Typical Abnormal Hangup Causes
Hangup State | Possible Causes |
---|---|
WRONG_CALL_STATE | We see these sometimes when ACLs are out of sorts |
NO_ROUTE_DESTINATION | This could mean there is no callflow defined for the number, or the number is unassigned to a PBX in PBX Connector. You’ll have to figure out which side of the dialog is hanging up first though. |
CALL_REJECTED | The side sending this hangup isn’t going to route the call. |
MANDATORY_IE_MISSING | This might be because the leg was challenged for authentication and was unable to comply. Another cause could be no codec was negotiated between the two sides. Check the SDP codec listings for both sides. |
PROGRESS_TIMEOUT | The endpoint (carrier or device) failed to progress to early media, ringing, or answering the call within the allotted time. May be indicative of errors on the endpoint’s side. If a carrier, consider removing them from the offnet/account routing until you can discover the issue. These hangups impact PDD (post-dial delay) and are quite noticeable to the caller. |
“RECOVERY_ON_TIMER_EXPIRE` | Often seen when NAT is interfering with receiving responses from the endpoint. Check the firewall at the customer’s site for SIP ALG (and turn it off), try port 7000 or TCP as necessary. |
Configuring Hangup Causes
In the system_config
database there is a hangups
document that includes a list of hangup causes that are ignored (deemed ‘normal’) and a list to explicitly monitor.

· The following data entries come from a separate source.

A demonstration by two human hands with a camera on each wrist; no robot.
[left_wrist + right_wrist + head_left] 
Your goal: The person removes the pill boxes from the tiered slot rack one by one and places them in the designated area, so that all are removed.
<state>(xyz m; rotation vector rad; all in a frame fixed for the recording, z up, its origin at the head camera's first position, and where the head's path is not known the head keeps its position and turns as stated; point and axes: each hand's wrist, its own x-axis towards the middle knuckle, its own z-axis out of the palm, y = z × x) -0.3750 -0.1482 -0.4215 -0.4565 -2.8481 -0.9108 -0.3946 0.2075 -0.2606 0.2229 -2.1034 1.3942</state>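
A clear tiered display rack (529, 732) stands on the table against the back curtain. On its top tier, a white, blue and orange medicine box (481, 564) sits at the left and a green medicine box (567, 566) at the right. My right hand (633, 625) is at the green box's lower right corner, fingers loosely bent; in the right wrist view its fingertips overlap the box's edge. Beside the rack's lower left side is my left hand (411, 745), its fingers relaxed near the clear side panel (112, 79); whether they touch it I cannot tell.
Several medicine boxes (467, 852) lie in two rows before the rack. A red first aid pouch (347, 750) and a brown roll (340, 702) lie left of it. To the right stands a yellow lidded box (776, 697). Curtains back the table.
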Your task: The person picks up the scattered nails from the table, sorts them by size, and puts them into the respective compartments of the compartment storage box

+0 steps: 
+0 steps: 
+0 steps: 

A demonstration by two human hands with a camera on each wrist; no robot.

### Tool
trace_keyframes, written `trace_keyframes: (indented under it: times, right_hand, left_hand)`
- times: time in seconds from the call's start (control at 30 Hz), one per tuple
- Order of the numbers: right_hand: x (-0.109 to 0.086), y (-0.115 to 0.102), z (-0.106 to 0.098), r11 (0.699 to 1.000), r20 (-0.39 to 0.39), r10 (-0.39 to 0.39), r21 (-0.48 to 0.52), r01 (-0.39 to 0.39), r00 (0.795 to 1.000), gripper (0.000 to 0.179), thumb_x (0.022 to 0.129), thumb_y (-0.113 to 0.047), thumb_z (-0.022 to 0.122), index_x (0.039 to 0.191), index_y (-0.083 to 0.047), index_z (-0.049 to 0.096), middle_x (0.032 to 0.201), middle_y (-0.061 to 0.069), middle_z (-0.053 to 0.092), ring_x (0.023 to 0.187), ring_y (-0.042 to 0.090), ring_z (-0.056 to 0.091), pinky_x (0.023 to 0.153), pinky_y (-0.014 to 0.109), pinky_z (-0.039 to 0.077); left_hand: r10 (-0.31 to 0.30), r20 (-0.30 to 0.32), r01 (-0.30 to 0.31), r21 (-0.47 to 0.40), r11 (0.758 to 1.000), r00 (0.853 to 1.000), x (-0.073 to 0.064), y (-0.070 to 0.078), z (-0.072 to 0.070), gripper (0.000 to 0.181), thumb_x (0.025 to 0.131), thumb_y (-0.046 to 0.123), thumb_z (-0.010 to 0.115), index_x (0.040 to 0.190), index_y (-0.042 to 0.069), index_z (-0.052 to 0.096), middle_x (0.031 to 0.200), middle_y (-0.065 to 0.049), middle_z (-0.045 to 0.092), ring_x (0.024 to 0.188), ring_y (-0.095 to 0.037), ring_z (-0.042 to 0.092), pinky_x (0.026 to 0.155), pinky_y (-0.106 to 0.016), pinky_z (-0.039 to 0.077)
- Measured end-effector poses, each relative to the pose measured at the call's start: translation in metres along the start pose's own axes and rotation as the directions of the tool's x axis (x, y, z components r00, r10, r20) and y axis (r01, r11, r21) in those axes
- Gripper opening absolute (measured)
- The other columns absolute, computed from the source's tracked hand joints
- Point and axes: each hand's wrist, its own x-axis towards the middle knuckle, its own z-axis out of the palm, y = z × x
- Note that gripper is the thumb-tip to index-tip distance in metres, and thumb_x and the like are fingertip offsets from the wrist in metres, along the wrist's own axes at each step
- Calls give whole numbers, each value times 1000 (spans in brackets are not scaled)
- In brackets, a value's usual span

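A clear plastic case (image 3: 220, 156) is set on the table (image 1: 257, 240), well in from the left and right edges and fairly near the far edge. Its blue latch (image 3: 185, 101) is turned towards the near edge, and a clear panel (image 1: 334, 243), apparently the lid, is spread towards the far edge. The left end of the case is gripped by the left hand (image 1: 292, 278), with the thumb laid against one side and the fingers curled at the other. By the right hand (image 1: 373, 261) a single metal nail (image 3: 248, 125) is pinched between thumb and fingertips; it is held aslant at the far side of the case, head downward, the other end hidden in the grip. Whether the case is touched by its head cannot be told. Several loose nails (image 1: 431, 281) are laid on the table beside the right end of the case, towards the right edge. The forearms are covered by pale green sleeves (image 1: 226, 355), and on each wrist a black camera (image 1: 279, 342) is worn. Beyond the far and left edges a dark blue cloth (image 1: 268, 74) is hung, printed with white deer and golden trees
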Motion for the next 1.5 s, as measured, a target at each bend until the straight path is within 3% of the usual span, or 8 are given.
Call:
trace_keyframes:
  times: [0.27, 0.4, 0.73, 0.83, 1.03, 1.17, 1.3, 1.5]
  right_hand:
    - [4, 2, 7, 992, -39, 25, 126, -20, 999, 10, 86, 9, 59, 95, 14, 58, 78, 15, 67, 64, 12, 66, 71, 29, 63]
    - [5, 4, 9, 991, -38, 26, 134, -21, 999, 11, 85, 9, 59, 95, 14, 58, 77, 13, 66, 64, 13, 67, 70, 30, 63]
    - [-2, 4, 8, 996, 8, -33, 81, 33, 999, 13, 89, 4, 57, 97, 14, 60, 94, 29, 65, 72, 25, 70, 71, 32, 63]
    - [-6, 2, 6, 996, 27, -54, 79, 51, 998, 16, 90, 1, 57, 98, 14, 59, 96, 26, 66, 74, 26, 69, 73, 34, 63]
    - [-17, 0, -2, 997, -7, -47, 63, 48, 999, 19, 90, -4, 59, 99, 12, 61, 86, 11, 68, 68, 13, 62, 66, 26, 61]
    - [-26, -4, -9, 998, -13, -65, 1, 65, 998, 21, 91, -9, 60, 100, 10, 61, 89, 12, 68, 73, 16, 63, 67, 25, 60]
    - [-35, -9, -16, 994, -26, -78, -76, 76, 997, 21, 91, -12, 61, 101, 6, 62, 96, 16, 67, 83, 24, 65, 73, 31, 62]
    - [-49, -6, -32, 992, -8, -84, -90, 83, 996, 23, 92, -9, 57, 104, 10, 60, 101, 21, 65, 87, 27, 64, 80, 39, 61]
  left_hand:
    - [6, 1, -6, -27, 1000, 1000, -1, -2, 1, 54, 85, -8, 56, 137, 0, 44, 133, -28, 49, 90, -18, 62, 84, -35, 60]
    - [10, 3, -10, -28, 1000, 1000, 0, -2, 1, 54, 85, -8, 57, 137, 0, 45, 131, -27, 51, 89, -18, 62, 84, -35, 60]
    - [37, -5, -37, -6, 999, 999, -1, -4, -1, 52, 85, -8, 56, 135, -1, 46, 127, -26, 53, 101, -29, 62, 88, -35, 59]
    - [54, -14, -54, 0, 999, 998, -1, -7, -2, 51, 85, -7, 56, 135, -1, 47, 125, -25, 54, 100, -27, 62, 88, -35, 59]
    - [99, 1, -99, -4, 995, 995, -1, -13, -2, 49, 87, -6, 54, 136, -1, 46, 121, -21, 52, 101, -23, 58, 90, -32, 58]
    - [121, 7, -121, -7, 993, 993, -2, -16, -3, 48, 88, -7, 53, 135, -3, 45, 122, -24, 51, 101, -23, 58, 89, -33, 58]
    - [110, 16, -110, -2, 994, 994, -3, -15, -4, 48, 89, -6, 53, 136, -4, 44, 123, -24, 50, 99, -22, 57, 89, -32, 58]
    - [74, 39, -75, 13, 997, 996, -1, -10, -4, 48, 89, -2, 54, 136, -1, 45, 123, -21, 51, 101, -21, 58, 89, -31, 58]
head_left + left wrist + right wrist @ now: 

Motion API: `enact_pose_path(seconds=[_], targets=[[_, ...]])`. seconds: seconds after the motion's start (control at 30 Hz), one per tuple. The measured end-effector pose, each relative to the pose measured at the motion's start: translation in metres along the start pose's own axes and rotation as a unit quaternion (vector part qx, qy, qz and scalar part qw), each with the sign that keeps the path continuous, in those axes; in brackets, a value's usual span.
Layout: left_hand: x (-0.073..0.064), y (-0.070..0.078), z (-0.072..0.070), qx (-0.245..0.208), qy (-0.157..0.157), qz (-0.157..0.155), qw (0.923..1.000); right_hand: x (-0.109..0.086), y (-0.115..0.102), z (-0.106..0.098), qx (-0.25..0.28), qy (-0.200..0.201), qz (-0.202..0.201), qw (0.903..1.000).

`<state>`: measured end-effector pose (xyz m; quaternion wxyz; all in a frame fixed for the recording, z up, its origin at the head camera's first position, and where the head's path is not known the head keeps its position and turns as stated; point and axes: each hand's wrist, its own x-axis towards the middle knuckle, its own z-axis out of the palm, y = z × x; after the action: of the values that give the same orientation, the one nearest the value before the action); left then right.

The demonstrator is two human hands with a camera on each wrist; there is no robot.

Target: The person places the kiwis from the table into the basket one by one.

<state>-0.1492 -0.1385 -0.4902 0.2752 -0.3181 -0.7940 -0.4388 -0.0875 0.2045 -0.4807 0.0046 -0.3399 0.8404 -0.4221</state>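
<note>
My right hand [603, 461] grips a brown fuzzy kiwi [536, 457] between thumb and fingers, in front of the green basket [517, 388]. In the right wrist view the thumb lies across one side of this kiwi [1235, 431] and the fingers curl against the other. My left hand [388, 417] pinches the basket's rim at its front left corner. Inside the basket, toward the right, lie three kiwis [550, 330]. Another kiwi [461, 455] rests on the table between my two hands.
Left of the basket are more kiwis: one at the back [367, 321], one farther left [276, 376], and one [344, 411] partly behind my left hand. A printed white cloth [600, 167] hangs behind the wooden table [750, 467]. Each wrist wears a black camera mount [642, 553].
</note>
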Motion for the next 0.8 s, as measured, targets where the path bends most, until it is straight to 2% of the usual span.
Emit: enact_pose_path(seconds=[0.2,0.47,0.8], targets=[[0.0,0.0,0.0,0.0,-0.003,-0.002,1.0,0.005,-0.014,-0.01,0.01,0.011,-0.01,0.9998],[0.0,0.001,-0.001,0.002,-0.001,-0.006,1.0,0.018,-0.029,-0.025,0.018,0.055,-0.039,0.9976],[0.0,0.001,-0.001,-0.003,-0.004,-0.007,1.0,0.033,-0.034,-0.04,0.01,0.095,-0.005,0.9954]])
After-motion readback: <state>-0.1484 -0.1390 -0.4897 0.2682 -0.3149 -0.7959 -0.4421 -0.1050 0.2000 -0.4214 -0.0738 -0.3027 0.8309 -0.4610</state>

Update ignore_hangup_causes
with additional hangup causes you’d like to not receive alerts about.
Setting up monitors
Setting the load average
Load averages help tell you when something is occurring regularly. But how to know what thresholds should cause alerting? There are many articles that talk about this. One article uses a bridge metaphor that can be helpful. The truth is you’ll need to play with these as you go, since as your volume of calls increase, the thresholds at which you reach “hair is on fire” severity will change. In CPU load terms, 1.0 is high when you have a single CPU but is nothing when you have a 24-core server.
{LOAD_AVG}
should be the number above which alerting should start (0.0 will disable alerting for that metric).
{METRIC}
is one of:
- one
- five
- fifteen
- day
Set thresholds for a hangup cause / metric
Globally
$> sup hangups_maintenance set_threshold {HANGUP_CAUSE} {METRIC} {LOAD_AVG}
set {METRIC} for hangups.{HANGUP_CAUSE} to {LOAD_AVG}
ok
Per-Account
$> sup hangups_maintenance set_threshold {ACCOUNT_ID} {HANGUP_CAUSE} {METRIC} {LOAD_AVG}
Set metric thresholds
A good way to initialize your thresholds is to apply the same threshold across all tracked hangup causes.
Globally
$> sup hangups_maintenance set_metric {METRIC} {LOAD_AVG}
set {METRIC} for hangups.WRONG_CALL_STATE to {LOAD_AVG}
set {METRIC} for hangups.NO_ROUTE_DESTINATION to {LOAD_AVG}
set {METRIC} for hangups.CALL_REJECT to {LOAD_AVG}
set {METRIC} for hangups.MANDATORY_IE_MISSING to {LOAD_AVG}
set {METRIC} for hangups.PROGRESS_TIMEOUT to {LOAD_AVG}
set {METRIC} for hangups.RECOVERY_ON_TIMER_EXPIRE to {LOAD_AVG}
ok
Per-Account
$> sup hangups_maintenance set_metric {ACCOUNT_ID} {METRIC} {LOAD_AVG}
Deprecated SUP commands
Monitor an account’s minute load average
sup hangups_maintenance activate_monitors {ACCOUNT_ID} {LOAD_AVG}
Add a monitor for a specific hangup cause
sup hangups_maintenance activate_monitor {ACCOUNT_ID} {HANGUP_CAUSE}
Set threshold for a specific hangup cause
sup hangups_maintenance set_monitor_threshold {HANGUP_CAUSE} {{per-minute threshold}}
Set a particular threshold for a specific hangup cause
sup hangups_maintenance set_monitor_threshold {HANGUP_CAUSE} {{threshold name}} {{value}}
Where {{threshold name}} is one of
- one
- five
- fifteen
- day